[Collected data]
==========

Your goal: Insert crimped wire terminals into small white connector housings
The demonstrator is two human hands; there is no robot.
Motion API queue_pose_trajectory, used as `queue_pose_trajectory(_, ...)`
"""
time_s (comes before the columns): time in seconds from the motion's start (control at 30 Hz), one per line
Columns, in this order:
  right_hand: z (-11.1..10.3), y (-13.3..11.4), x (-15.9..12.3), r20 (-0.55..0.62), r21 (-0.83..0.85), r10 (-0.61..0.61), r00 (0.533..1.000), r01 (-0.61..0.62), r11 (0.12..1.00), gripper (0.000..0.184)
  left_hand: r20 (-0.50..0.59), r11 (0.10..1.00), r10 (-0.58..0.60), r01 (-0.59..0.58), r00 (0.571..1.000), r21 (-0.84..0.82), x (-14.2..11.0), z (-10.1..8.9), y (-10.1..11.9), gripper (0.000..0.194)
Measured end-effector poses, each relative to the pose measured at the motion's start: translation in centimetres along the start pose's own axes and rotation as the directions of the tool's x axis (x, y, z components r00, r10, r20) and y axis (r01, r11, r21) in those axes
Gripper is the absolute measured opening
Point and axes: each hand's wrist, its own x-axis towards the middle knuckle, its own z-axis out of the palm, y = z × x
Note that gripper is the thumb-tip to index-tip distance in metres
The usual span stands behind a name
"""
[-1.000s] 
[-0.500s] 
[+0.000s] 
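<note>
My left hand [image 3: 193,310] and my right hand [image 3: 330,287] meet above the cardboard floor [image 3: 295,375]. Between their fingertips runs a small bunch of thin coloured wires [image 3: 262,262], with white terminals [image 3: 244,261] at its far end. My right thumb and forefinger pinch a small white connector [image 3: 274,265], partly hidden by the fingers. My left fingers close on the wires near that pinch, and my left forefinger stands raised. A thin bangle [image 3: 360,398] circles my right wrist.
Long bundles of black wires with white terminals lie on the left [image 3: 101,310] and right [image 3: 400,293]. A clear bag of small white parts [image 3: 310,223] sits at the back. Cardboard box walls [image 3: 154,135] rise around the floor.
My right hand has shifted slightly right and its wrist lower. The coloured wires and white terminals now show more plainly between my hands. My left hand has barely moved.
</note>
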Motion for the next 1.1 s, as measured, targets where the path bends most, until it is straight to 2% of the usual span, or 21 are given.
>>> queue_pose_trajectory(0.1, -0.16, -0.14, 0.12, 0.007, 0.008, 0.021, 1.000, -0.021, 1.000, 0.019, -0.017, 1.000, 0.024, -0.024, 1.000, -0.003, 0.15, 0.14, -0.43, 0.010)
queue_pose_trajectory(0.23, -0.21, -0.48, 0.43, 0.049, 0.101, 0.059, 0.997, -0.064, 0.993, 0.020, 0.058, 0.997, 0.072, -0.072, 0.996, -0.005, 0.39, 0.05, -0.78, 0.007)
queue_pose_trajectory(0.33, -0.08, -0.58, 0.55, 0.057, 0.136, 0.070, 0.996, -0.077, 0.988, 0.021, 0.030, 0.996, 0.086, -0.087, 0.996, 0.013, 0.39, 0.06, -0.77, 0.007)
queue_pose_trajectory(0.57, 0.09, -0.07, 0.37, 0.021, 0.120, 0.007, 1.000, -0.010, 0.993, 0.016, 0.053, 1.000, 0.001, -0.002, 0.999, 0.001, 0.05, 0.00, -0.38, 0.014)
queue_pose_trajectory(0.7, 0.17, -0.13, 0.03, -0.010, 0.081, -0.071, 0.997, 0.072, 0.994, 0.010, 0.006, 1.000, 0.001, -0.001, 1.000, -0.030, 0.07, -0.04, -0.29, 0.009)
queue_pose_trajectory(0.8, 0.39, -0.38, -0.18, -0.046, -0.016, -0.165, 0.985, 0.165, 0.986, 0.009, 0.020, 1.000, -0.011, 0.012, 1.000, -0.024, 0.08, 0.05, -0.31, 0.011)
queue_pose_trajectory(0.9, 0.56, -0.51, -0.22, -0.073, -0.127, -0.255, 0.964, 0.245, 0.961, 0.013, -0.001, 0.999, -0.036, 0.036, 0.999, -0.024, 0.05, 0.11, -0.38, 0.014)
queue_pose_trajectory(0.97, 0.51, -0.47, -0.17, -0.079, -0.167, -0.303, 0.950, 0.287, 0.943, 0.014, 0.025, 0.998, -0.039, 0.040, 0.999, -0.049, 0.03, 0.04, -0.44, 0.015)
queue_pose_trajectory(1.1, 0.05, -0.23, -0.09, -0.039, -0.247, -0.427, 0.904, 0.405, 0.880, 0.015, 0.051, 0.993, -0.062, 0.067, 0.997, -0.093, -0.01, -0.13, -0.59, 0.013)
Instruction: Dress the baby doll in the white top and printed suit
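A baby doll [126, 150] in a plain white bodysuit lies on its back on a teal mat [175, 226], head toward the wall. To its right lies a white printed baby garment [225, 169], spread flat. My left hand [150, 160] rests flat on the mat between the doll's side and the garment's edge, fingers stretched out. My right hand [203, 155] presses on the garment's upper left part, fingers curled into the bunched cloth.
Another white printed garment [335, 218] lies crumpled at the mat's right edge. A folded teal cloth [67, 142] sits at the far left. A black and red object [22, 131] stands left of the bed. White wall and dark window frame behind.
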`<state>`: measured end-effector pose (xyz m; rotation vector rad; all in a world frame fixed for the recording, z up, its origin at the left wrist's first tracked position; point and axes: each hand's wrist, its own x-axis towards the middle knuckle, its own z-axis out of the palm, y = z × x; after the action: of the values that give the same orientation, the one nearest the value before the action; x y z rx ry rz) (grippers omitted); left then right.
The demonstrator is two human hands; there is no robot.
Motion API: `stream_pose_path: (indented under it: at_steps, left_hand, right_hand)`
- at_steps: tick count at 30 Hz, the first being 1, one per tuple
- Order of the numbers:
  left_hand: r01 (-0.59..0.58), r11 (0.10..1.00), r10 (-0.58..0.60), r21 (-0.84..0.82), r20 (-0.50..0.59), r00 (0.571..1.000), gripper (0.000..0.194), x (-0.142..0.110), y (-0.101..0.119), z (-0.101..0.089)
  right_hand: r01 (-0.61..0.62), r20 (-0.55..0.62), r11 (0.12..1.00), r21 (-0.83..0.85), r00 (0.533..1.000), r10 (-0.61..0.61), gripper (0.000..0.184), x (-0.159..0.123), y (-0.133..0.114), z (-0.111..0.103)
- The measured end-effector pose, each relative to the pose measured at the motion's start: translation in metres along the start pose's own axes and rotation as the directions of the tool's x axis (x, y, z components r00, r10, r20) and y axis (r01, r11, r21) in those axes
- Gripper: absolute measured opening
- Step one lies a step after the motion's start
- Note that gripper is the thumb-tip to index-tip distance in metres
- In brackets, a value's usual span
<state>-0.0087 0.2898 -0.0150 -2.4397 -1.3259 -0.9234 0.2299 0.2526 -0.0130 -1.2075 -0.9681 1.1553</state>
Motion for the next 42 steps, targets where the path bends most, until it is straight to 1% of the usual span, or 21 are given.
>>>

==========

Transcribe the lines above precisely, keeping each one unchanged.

• _TASK ANSWER_
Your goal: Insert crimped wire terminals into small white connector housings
The demonstrator is two human hands; there is no robot.
Motion API queue_pose_trajectory, used as `queue_pose_trajectory(_, ...)`
"""
time_s (comes before the columns): time in seconds from the motion's start (control at 30 Hz), one per line
Columns, in this order:
  right_hand: z (-11.1..10.3), y (-13.3..11.4), x (-15.9..12.3), r20 (-0.55..0.62), r21 (-0.83..0.85), r10 (-0.61..0.61), r00 (0.533..1.000), r01 (-0.61..0.62), r11 (0.12..1.00), gripper (0.000..0.184)
  left_hand: r20 (-0.50..0.59), r11 (0.10..1.00), r10 (-0.58..0.60), r01 (-0.59..0.58), r00 (0.571..1.000), r21 (-0.84..0.82), x (-14.2..11.0), z (-10.1..8.9), y (-10.1..11.9), gripper (0.000..0.194)
Measured end-effector poses, each relative to the pose measured at the motion's start: translation in centimetres along the start pose's own axes and rotation as the directions of the tool's x axis (x, y, z components r00, r10, r20) and y axis (r01, r11, r21) in those axes
Gripper is the absolute measured opening
Point and axes: each hand's wrist, its own x-axis towards the middle knuckle, its own z-axis out of the palm, y = z × x
Note that gripper is the thumb-tip to index-tip distance in metres
The usual span stands behind a name
"""
[-1.000s] 
[-0.500s] 
[+0.000s] 
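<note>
My left hand [image 3: 193,310] and my right hand [image 3: 330,287] meet above the cardboard floor [image 3: 295,375]. Between their fingertips runs a small bunch of thin coloured wires [image 3: 262,262], with white terminals [image 3: 244,261] at its far end. My right thumb and forefinger pinch a small white connector [image 3: 274,265], partly hidden by the fingers. My left fingers close on the wires near that pinch, and my left forefinger stands raised. A thin bangle [image 3: 360,398] circles my right wrist.
Long bundles of black wires with white terminals lie on the left [image 3: 101,310] and right [image 3: 400,293]. A clear bag of small white parts [image 3: 310,223] sits at the back. Cardboard box walls [image 3: 154,135] rise around the floor.
My right hand has shifted slightly right and its wrist lower. The coloured wires and white terminals now show more plainly between my hands. My left hand has barely moved.
</note>
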Motion for the next 1.1 s, as measured, targets where the path bends most, until it is straight to 2% of the usual span, or 21 are given.
>>> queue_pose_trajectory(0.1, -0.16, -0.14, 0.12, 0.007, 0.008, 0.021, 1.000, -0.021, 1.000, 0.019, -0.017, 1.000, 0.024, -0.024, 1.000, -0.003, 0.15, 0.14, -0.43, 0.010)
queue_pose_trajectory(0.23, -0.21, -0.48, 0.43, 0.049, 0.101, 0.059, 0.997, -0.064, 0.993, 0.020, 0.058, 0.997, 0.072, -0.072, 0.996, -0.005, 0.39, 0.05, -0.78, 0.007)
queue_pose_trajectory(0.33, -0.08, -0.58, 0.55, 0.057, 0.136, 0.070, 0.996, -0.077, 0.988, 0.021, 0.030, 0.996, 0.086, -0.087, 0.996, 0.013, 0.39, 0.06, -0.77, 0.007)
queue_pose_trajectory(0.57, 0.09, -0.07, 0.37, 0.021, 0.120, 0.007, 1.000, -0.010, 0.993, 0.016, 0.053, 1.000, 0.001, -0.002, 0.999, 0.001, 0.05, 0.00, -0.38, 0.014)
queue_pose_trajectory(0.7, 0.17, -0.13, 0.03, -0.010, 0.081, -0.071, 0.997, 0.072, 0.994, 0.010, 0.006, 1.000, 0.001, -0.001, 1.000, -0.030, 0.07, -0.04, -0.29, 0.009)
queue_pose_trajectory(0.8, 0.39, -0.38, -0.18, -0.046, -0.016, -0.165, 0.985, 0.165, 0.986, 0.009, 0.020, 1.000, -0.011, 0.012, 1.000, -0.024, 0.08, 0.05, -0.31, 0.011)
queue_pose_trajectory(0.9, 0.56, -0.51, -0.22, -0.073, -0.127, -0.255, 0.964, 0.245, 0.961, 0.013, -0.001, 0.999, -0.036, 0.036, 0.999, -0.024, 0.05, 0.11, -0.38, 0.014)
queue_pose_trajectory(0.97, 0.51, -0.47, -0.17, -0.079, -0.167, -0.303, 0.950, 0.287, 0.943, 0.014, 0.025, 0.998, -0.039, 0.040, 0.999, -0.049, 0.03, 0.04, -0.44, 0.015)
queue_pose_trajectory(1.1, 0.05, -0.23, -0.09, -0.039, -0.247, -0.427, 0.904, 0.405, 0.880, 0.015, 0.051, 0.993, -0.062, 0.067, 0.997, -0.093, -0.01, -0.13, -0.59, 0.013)
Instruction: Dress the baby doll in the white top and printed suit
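A baby doll [126, 150] in a plain white bodysuit lies on its back on a teal mat [175, 226], head toward the wall. To its right lies a white printed baby garment [225, 169], spread flat. My left hand [150, 160] rests flat on the mat between the doll's side and the garment's edge, fingers stretched out. My right hand [203, 155] presses on the garment's upper left part, fingers curled into the bunched cloth.
Another white printed garment [335, 218] lies crumpled at the mat's right edge. A folded teal cloth [67, 142] sits at the far left. A black and red object [22, 131] stands left of the bed. White wall and dark window frame behind.
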`<state>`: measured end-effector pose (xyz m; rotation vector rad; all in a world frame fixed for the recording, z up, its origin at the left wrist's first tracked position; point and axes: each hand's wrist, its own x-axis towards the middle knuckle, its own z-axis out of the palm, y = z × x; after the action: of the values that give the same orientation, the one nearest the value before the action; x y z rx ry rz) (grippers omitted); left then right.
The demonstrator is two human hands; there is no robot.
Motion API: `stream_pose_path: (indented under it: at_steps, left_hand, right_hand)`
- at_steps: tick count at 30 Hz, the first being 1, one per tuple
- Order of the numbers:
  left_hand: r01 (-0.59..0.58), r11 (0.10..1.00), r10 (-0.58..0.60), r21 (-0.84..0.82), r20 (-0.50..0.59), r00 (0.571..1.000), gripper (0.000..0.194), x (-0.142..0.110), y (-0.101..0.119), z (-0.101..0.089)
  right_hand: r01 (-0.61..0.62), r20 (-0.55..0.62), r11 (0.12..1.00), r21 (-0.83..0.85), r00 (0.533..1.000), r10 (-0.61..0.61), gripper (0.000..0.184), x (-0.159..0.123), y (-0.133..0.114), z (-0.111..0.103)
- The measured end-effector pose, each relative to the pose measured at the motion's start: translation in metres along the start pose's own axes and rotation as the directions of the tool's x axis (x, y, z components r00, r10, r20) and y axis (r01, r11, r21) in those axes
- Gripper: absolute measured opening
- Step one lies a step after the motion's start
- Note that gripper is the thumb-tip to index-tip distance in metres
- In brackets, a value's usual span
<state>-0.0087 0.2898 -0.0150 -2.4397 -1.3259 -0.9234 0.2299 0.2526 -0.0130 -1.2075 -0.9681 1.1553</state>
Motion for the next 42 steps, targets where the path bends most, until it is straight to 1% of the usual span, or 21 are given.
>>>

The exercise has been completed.